しばらく積読山にあったが、今更ながら一通り目を通したので感想をメモ。既に記載が古い部分もあるかもしれないが、総会関係の業務に従事する法務担当者*1であれば一読しておいて損はない一冊と感じた。

 

書名にあるように、株主総会における「有事」についての対応策に関して、理論的な解説と実務的な対応を解説した本。こちらはこれまでのところ、総会における「有事」に関わったことはないが*2、だからこそ、「有事」になったらどうなるのかということは気になるという面もある。もちろん、企業内法務の担当者だけで対応することはなく、相応の知見のある外部の弁護士さんの支援を受けながら対応することになるとは思うが、一定のことは知っておいて損はないだろう、そう考えて出た頃に買ったのであった(という割に購入後3年近く積読だったが)。

 

本書は10章構成。全体のイントロとなる短い第1章の後、株主提案権、株主総会招集請求権、議決権の代理行使と委任状勧誘規制、敵対的買収とその防衛、総会検査役制度、株主による会社情報の入手、株主総会の招集・決議をめぐる訴訟・仮処分、定時株主総会における有事対応、臨時株主総会における有事対応、と章が分かれている。定時株主総会に関わる部分の一部*3以外は、いずれについても、自分では経験したことがない*4ので、内容の当否はコメントのしようがないのだが、そういうものかと思いながら最後まで拝読した。

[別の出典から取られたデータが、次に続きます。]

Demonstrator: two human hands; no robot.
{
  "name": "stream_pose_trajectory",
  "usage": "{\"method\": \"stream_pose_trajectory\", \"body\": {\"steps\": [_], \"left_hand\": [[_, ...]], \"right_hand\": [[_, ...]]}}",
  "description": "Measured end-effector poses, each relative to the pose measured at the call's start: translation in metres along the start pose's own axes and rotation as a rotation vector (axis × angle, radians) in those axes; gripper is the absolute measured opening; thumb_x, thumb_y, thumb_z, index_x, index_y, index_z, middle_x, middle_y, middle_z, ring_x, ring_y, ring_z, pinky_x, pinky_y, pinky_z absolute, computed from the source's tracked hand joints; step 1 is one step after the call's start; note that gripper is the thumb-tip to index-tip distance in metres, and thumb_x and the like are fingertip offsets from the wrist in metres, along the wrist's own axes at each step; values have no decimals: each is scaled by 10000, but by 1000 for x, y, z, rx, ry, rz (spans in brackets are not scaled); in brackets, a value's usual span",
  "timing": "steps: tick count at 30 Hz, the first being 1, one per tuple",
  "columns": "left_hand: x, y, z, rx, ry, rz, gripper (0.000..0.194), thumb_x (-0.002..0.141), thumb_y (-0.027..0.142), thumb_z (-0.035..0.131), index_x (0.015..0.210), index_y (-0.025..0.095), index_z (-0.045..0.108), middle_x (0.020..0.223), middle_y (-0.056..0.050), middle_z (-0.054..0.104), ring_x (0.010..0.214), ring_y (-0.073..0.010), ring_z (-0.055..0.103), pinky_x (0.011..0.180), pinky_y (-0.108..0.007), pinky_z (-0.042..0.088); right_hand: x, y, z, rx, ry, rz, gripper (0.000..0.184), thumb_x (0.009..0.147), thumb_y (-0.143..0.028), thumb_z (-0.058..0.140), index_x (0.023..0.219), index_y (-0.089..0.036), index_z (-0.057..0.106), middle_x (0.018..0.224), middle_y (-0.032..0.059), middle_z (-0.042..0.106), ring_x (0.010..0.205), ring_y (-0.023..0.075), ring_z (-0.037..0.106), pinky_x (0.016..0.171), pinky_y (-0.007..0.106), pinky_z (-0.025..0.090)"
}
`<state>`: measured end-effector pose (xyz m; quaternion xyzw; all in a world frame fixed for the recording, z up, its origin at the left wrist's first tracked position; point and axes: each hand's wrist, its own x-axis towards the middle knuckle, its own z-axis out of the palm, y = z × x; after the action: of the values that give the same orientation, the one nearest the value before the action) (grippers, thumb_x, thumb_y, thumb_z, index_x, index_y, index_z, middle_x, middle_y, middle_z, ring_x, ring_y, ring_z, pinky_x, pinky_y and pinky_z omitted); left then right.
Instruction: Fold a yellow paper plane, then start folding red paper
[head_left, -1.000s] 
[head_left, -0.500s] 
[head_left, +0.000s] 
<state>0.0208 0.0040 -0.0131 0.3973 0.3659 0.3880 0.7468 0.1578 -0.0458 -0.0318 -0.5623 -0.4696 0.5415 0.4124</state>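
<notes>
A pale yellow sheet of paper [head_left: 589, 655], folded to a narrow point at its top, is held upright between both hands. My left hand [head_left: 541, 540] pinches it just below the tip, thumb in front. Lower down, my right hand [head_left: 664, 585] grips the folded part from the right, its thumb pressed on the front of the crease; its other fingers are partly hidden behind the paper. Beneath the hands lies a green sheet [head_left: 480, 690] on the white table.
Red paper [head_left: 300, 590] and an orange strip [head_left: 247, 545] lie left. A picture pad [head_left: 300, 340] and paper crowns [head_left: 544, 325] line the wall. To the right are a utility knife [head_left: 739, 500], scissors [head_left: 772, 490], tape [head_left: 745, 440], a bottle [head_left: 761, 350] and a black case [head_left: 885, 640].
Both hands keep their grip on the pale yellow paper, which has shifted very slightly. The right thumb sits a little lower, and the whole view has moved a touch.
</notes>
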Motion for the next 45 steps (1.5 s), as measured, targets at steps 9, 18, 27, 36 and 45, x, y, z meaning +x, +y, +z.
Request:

いずれの章でも、問題になりそうなところの理論的な背景と実務的対応を可能な限りよりどころになりそうな文献類*5も示して論じているところは安心感があるし、手続書類などについては、イメージも付されているので、問題の所在やどういう風な形で事態が推移しそうかもイメージしやすくなるのではないか。企業内では法務担当者が一人だけで外部の助けなしに対応に当たることはあまりないだろうと思うものの、一読しておけば、少しでもイメージができるだけでも、有事に臨むにあたっての不安を少しでも減らすことになるのではないかと感じる。不安から生じるミス(しかも有事の場合は大きな被害をもたらしかねない)を少しでも減らせるのはそれ自体が有用と考える。そういう意味で目を通しておいて損はない一冊と思う。

 

本書の中では、まだ「公正な買収の在り方に関する研究会」が指針をまとめている段階とあるが、既に指針が出て、事例も一定数積み重なっているところなので、そろそろ改訂版が出てほしいし、今検討中の会社法が改正され、改正後の実務が蓄積されたところでさらに改訂されることで、長く読み継がれてほしい。

 

*1:機能としてのそれであり、部署名は問わない。

*2:東日本大震災直後の総会(招集通知発出から総会開催までの間に震災があった)は経験して、それなりにいろいろあったが、それは災害対応というべきものであり、本書でいうところの「有事」ではない。

*3:株主提案のない定時株主総会しか経験したことがない。

*4:精々過去の勤務先で名簿閲覧請求が来たことがある程度。

*5:古典的なものまで引かれているところも印象的である。